AcodeC commented 5 years ago

When I config my code as you said,I meet a TypeError:

Traceback (most recent call last): File "run_net.py", line 131, in main() File "run_net.py", line 127, in main test(cfg=cfg) File "/media/acodec/media/code/slowfast_feature_extractor/test_net.py", line 90, in test model = model_builder.build_model(cfg) File "/media/acodec/media/code/slowfast_feature_extractor/models/model_builder.py", line 34, in build_model model = _MODEL_TYPEScfg.MODEL.ARCH File "/media/acodec/media/code/slowfast_feature_extractor/models/video_model_builder.py", line 146, in init self._construct_network(cfg) File "/media/acodec/media/code/slowfast_feature_extractor/models/video_model_builder.py", line 211, in _construct_network trans_func_name=cfg.RESNET.TRANS_FUNC, File "/media/acodec/media/code/slowfast/slowfast/models/resnet_helper.py", line 390, in init super(ResStage, self).init() File "/home/acodec/anaconda2/envs/python3_pytorch/lib/python3.7/site-packages/torch/nn/modules/module.py", line 72, in init self._construct() TypeError: _construct() missing 10 required positional arguments: 'dim_in', 'dim_out', 'stride', 'dim_inner', 'num_groups', 'trans_func_name', 'stride_1x1', 'inplace_relu', 'nonlocal_inds', and 'instantiation'

What is wrong? How do i get rid of this problem?

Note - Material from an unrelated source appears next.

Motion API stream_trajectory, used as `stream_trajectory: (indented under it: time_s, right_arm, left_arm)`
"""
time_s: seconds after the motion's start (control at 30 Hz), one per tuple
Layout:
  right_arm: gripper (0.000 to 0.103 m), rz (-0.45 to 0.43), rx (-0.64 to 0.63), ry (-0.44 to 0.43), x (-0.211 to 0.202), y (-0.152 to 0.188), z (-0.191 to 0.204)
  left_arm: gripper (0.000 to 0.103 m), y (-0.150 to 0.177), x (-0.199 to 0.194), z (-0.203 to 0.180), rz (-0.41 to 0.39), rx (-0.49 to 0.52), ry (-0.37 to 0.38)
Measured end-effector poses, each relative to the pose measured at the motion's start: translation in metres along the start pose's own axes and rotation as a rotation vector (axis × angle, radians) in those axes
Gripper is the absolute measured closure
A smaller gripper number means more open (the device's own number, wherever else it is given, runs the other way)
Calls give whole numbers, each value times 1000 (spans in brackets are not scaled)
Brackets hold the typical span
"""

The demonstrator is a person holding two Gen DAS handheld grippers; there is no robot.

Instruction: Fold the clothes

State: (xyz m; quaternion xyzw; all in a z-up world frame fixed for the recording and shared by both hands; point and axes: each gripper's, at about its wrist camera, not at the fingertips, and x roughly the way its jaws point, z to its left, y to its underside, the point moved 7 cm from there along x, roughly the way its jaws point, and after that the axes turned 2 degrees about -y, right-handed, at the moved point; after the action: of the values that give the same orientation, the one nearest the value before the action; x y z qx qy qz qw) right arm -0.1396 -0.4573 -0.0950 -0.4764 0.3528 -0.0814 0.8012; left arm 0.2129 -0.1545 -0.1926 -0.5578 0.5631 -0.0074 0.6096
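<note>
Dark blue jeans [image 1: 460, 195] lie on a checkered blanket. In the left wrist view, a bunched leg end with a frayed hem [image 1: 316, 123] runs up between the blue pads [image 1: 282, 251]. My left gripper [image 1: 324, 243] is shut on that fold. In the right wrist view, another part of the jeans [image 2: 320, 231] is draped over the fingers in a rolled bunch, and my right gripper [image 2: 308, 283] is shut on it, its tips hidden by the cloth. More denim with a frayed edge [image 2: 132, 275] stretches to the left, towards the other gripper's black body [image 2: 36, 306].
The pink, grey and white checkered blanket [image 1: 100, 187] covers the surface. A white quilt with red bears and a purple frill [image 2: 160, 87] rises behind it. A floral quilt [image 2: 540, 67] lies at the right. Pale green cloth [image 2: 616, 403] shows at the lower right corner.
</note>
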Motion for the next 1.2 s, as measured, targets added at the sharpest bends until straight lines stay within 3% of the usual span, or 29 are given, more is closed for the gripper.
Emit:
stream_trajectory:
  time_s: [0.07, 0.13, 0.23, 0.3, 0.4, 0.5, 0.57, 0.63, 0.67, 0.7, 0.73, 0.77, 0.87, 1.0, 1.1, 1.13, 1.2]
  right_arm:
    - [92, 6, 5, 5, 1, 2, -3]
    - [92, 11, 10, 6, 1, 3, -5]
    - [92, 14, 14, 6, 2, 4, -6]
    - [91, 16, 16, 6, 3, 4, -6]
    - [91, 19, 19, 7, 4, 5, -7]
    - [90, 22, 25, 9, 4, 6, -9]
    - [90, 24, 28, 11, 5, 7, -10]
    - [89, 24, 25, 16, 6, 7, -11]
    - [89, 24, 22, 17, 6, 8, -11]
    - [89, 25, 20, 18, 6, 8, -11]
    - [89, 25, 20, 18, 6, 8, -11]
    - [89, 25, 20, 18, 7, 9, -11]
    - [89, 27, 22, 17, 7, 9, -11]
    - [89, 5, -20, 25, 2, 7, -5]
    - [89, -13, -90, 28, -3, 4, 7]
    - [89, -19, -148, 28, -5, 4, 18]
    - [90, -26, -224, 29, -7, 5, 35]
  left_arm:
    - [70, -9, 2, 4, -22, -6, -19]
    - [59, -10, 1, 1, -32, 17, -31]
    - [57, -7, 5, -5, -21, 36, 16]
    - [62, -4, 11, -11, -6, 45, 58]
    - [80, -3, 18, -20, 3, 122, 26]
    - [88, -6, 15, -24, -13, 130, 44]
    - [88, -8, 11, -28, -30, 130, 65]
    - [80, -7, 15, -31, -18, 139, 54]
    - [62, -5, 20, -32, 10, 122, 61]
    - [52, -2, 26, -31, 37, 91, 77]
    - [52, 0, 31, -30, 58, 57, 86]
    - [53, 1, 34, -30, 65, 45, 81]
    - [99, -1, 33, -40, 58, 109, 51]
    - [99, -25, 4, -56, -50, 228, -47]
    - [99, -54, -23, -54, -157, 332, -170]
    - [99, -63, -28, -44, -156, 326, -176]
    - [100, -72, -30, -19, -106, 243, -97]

tridivb commented 5 years ago

Hi,

Thanks for using the framwork. Could you please provide the following details regarding the issue:

Which model config are you using? Did you modify the paths in it? What is your system config? How should I reproduce the issue?

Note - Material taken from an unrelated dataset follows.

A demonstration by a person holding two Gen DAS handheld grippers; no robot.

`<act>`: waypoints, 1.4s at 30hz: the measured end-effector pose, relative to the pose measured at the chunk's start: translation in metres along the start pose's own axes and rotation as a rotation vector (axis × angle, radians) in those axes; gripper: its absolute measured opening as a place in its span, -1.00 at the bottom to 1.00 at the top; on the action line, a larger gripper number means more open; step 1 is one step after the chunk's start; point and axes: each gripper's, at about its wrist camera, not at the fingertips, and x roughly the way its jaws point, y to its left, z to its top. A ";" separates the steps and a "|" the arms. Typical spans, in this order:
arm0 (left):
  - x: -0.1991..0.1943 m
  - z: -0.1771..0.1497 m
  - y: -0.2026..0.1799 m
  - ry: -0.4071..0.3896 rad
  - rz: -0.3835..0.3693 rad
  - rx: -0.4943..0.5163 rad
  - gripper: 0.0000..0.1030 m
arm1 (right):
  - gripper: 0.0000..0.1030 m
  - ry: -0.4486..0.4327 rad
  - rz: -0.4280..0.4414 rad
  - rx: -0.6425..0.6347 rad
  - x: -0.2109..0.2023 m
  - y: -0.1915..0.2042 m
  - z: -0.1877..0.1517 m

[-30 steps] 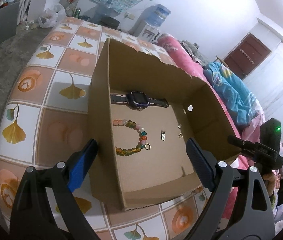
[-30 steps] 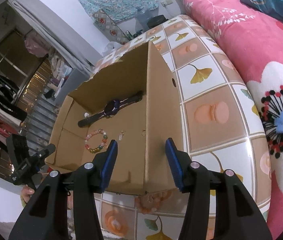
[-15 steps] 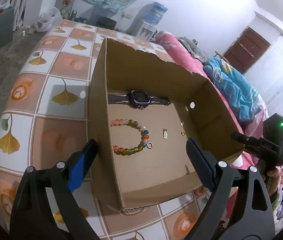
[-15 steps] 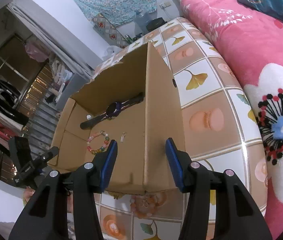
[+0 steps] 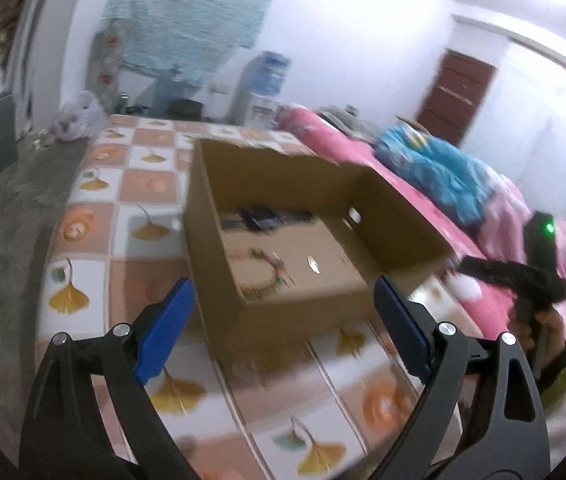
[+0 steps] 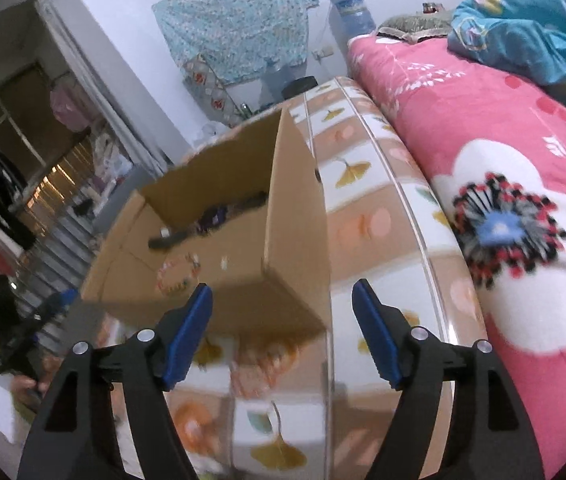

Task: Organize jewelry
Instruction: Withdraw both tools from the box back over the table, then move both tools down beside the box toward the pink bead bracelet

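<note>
A cardboard box (image 5: pixel 295 312) sits open-topped on the tiled surface (image 5: pixel 95 264), a surface patterned with ginkgo leaves and peach squares, and the jewelry lies on the box floor. Nearest the front wall is a beaded bracelet (image 5: pixel 271 276) in mixed colours, curled in an open loop; just to its right lies a small silvery charm (image 5: pixel 314 264), apart from the beads. Farther back, against the rear wall, a dark wristwatch (image 5: pixel 261 218) lies flat with its strap stretched sideways. Both views are smeared by motion, so finer pieces cannot be made out.

The left gripper (image 5: pixel 283 324) hovers in front of the box's near corner with its jaws spread wide and nothing between them — the blue pads stand clear on either side of the box front without touching it. The right gripper (image 6: pixel 281 326) hangs over the box's other near corner, by the side that faces the pink flowered bed (image 6: pixel 503 184); its jaws have just been opening and now gape with nothing held, only the box edge and tiles showing in the gap.

From the left view, the right tool appears at the far right edge, a hand (image 5: pixel 547 320) wrapped round its black body with a green light glowing above. A blue blanket (image 5: pixel 439 168) is bunched on the bed beyond.
</note>
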 end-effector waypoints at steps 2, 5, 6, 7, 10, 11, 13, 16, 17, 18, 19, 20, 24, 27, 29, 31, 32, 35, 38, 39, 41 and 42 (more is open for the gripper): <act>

AcodeC commented 5 years ago

Hi,

Thanks for using the framwork. Could you please provide the following details regarding the issue:

Which model config are you using? Did you modify the paths in it? What is your system config? How should I reproduce the issue?

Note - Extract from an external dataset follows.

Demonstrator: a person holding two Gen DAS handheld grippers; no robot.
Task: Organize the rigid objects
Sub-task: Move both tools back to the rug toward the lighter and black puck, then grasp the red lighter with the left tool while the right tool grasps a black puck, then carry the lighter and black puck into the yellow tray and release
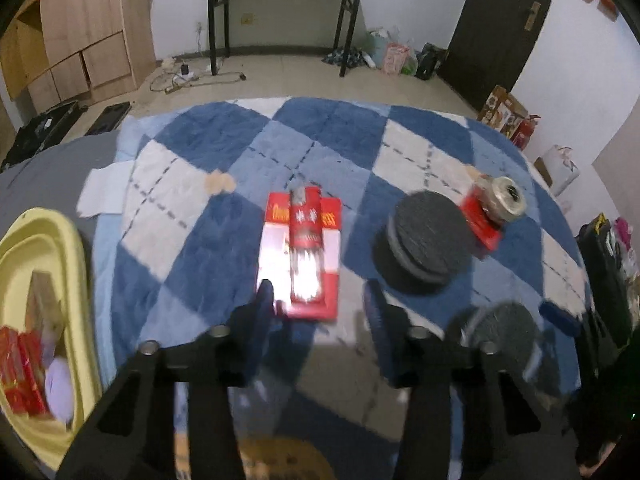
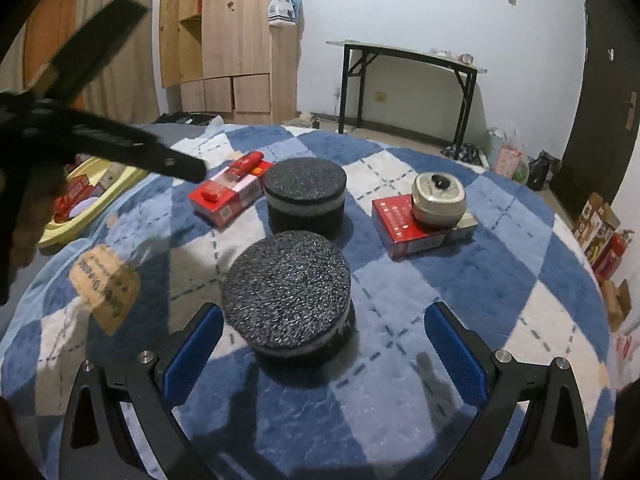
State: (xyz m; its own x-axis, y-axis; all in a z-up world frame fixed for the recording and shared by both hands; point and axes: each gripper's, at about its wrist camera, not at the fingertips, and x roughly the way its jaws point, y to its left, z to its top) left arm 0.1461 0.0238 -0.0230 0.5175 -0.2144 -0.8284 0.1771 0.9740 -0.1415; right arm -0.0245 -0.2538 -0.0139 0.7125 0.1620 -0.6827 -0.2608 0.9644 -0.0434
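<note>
My fluffy blue-and-white blanket covers the table. The yellow plastic tub sits at its left edge. On the blanket near my right gripper, spread wide, stands a round fuzzy grey box; another one is behind it. My left gripper, also spread and empty, faces a flat red box with a small tube on top.
</note>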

I use SLOWFAST_8x8_R50.yaml, my config are as follows: TRAIN: ENABLE: False DATASET: videoset CHECKPOINT_FILE_PATH: "./checkpoints/SLOWFAST_8x8_R50.pkl" CHECKPOINT_TYPE: caffe2 DATA: PATH_TO_DATA_DIR: "/media/acodec/Data/msvd" PATH_PREFIX: "/media/acodec/Data/msvd" NUM_FRAMES: 32 SAMPLING_RATE: 2 TRAIN_JITTER_SCALES: [256, 320] TRAIN_CROP_SIZE: 224 TEST_CROP_SIZE: 256 INPUT_CHANNEL_NUM: [3, 3] IN_FPS: 30 OUT_FPS: 15 SLOWFAST: ALPHA: 4 BETA_INV: 8 FUSION_CONV_CHANNEL_RATIO: 2 FUSION_KERNEL_SZ: 7 RESNET: ZERO_INIT_FINAL_BN: True WIDTH_PER_GROUP: 64 NUM_GROUPS: 1 DEPTH: 50 TRANS_FUNC: bottleneck_transform STRIDE_1X1: False NUM_BLOCK_TEMP_KERNEL: [[3, 3], [4, 4], [6, 6], [3, 3]] NONLOCAL: LOCATION: [[[], []], [[], []], [[], []], [[], []]] GROUP: [[1, 1], [1, 1], [1, 1], [1, 1]] INSTANTIATION: dot_product BN: USE_PRECISE_STATS: True NUM_BATCHES_PRECISE: 200 MOMENTUM: 0.1 WEIGHT_DECAY: 0.0 SOLVER: BASE_LR: 0.1 LR_POLICY: cosine MAX_EPOCH: 196 MOMENTUM: 0.9 WEIGHT_DECAY: 1e-4 WARMUP_EPOCHS: 37 WARMUP_START_LR: 0.001 OPTIMIZING_METHOD: sgd MODEL: NUM_CLASSES: 400 ARCH: slowfast LOSS_FUNC: cross_entropy DROPOUT_RATE: 0.5 TEST: ENABLE: True DATASET: videoset BATCH_SIZE: 3 DATA_LOADER: NUM_WORKERS: 8 PIN_MEMORY: True NUM_GPUS: 1 NUM_SHARDS: 1 RNG_SEED: 0 OUTPUT_DIR: "/media/acodec/Data/output"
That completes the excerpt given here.